Scan the records below and copy every line that contains the string "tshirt".

'''

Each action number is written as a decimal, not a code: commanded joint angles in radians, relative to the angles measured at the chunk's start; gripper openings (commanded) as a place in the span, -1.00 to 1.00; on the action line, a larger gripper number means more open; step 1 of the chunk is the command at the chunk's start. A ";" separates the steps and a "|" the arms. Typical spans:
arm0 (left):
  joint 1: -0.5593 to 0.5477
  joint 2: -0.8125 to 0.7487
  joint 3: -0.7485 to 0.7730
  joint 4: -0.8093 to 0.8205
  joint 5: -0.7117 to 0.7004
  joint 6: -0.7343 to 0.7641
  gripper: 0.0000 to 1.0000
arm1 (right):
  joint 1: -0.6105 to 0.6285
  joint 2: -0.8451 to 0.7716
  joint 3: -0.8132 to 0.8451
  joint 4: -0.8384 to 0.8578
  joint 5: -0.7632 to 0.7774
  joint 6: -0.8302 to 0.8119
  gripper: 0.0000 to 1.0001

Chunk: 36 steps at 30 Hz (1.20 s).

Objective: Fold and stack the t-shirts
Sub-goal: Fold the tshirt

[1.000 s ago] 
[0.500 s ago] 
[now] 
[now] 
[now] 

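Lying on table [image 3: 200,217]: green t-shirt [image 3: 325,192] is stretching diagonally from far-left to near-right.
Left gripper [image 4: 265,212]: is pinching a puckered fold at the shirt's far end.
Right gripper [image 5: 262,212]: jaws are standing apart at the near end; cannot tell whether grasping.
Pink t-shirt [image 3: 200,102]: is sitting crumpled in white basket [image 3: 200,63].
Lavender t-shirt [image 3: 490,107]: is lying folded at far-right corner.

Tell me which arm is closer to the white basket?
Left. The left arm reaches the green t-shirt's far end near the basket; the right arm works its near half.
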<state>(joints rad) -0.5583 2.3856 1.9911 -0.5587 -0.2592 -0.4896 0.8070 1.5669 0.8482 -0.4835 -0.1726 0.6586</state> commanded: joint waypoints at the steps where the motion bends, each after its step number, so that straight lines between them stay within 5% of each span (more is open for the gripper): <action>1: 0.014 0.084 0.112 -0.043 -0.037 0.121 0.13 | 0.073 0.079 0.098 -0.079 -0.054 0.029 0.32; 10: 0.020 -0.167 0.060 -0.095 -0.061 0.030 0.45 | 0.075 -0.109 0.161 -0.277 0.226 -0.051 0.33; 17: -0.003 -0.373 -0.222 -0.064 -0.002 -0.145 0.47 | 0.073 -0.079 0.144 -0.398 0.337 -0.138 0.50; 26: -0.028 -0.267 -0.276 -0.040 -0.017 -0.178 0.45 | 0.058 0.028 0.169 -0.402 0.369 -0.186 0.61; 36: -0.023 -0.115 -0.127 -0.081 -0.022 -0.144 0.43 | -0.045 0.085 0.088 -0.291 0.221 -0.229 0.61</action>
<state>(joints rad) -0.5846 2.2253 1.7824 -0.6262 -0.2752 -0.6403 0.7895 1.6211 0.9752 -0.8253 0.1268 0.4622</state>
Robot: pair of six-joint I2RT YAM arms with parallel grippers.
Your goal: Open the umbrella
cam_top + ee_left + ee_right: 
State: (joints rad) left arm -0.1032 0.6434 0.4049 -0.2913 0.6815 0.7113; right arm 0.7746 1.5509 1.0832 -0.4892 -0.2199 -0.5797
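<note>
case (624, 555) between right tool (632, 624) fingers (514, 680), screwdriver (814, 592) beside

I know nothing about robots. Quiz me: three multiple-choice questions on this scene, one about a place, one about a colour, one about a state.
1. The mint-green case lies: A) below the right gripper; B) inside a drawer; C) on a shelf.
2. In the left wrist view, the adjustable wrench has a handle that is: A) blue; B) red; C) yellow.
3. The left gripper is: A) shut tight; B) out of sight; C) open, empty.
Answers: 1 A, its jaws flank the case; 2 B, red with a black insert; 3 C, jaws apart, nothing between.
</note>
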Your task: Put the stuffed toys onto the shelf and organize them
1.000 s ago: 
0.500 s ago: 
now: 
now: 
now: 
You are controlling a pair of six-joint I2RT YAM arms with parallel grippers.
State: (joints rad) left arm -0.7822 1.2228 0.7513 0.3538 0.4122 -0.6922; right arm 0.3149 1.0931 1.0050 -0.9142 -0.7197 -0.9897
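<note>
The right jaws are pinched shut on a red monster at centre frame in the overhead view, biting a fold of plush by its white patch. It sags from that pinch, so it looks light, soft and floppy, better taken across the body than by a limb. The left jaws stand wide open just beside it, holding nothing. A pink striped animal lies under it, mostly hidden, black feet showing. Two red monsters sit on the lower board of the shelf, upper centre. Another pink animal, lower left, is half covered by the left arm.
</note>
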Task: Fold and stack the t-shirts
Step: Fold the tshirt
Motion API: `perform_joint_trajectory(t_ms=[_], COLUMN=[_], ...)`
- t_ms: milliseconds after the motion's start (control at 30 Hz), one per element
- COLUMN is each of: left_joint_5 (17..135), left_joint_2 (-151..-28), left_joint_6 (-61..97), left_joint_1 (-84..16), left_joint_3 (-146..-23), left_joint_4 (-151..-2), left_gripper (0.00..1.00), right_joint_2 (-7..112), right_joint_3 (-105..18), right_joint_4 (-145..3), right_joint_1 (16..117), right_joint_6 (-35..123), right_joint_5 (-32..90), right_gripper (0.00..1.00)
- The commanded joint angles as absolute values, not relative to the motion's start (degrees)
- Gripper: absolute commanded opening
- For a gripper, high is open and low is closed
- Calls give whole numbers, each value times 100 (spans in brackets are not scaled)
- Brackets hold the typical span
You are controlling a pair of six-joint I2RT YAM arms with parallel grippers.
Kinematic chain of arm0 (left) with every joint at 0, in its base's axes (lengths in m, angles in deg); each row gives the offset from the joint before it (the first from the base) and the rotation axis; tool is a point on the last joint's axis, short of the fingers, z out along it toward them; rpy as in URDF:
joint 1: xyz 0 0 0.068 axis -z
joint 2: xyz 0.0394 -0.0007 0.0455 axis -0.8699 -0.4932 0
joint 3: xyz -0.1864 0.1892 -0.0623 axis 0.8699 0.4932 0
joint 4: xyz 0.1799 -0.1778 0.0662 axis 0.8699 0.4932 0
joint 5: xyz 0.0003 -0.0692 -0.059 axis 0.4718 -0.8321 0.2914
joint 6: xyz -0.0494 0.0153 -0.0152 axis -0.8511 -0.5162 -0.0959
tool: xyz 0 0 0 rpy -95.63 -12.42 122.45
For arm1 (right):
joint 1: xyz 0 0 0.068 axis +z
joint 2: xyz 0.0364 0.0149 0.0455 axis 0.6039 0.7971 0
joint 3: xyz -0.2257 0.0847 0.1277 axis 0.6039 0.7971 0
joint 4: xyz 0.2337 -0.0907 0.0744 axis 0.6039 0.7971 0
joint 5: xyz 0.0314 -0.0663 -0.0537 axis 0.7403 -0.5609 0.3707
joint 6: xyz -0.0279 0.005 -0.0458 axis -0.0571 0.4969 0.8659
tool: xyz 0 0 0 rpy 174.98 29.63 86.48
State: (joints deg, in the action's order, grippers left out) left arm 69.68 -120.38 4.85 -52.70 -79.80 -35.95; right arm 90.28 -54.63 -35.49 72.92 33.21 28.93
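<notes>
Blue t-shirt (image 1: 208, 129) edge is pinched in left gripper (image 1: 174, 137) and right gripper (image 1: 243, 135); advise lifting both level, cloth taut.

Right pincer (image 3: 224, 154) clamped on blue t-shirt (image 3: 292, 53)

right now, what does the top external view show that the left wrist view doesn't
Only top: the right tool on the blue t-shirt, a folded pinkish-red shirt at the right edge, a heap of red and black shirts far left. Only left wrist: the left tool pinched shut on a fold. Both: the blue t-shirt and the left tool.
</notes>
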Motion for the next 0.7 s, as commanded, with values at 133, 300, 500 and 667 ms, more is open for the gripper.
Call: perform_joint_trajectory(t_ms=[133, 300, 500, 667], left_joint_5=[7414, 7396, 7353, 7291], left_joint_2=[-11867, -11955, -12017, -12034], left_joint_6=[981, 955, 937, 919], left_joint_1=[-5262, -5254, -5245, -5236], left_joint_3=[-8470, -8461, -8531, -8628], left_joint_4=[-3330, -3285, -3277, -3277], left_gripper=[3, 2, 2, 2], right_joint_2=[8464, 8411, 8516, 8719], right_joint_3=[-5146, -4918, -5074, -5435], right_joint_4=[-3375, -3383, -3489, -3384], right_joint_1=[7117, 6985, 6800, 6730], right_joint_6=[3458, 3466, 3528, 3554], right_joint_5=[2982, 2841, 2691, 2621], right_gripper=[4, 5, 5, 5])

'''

#### Result of the exercise
Sub-goal: Fold the tshirt
Step: Fold the tshirt

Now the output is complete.